Однажды, не выдержав, он встал и, выйдя в ночь, побежал к мелькающим между черных стволов огням, готовый на все, пусть даже смерть, лишь бы увидеть, что там и не мучиться воображаемыми картинами, рисующими в голове чудовищ, в которые превращаются маримму. И ни одного огня не смог увидеть ближе, чем в полусотне шагов. Казалось, костры ползали между черных кустов, дразня ярким пламенем и вспышками искр. Он вернулся в хижину, еле волоча ноги, расстроенный и разозленный, завязал все шнуры на пологе входа мертвыми узлами и бросился на циновку, шепча грубые слова. А когда проснулся, над ним сидел маримму, солнце, пролезая в окошки, выбеливало тюрбан до невыносимого блеска и черное лицо под ним казалось лишенным черт.
— Твой огонь будет зажжен позже. Не иди к чужим кострам. Иначе чужие судьбы отравят тебя, — глуховатым, обычным человеческим голосом сказал ему учитель. И, вставая, расправил складки многослойного одеяния.
— Хочешь знать больше, приходи после заката на дальний берег, я научу тебя варить нужные травы, те, что вкладывают в голову весь мир.

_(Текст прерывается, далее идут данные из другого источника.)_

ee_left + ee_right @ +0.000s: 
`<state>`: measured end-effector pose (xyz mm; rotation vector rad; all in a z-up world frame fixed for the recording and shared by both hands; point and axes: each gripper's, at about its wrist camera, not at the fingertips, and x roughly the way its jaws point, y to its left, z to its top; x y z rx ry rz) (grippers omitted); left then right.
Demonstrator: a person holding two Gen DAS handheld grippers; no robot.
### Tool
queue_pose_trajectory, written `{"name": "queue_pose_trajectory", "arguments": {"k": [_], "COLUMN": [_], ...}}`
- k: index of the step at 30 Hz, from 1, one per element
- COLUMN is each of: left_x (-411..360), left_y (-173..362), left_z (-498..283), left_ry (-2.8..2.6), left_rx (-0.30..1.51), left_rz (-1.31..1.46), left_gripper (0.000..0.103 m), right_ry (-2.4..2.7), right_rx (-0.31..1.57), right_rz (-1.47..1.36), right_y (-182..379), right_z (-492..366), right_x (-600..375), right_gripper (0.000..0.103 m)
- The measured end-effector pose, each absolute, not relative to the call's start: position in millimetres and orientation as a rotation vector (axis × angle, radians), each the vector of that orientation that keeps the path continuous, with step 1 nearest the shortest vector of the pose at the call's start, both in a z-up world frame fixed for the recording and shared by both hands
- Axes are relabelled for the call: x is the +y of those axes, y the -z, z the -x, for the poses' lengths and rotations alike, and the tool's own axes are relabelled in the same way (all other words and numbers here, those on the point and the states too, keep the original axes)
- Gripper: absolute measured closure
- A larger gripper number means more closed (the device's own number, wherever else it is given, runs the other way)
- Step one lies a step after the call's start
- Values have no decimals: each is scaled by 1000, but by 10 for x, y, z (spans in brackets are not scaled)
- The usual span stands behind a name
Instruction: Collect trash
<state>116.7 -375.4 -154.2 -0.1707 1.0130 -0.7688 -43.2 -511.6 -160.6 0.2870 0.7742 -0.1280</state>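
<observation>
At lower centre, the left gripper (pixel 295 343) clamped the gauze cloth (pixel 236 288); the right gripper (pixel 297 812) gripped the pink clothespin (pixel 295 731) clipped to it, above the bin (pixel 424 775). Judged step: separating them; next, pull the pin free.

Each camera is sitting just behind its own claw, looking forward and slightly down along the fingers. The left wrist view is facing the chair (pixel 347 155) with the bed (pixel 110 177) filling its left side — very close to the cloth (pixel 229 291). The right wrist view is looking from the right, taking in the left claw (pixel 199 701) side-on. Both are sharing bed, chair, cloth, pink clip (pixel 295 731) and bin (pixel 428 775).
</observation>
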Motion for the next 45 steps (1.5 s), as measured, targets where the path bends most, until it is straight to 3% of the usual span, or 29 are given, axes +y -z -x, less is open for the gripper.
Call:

Нуба кивнул. И дождавшись заката, впервые пришел к своему маримму, садясь рядом с ним на корточки возле маленького очага, на котором висел закопченный котелок, а на песке, на расстеленной циновке, толпились тыквы, горшочки и иноземные тускло блестящие сосуды с плотно притертыми крышками. Маримму открыл один из сосудов, бережно наклоняя, влил в котелок отсчитанные капли быстрой темной жидкости с резким запахом. И сказал:
— Вилья. Седьмая чешуина с хвоста саламандры, прикормленной девушкой, не знающей мужчины. Настояна на зеленой воде дальнего родника, взятой в первую ночь после новой луны, в год, когда три бури следуют одна за другой без перерыва. Вилья сделает отвар крепким и даст ему долгую жизнь без порчи и изменения свойств. Влить должно столько капель, сколько лет избранному, но убрать один год.
Капли шипели, входя в булькающую жидкость. А маримму, закрыв бутылочку, поставил ее и взял тыкву, в которой что-то шуршало. Откидывая пробку, висящую на полоске коры, сунул в широкое горло пальцы. Вытащил скрученные побеги, цепляющиеся за все вокруг.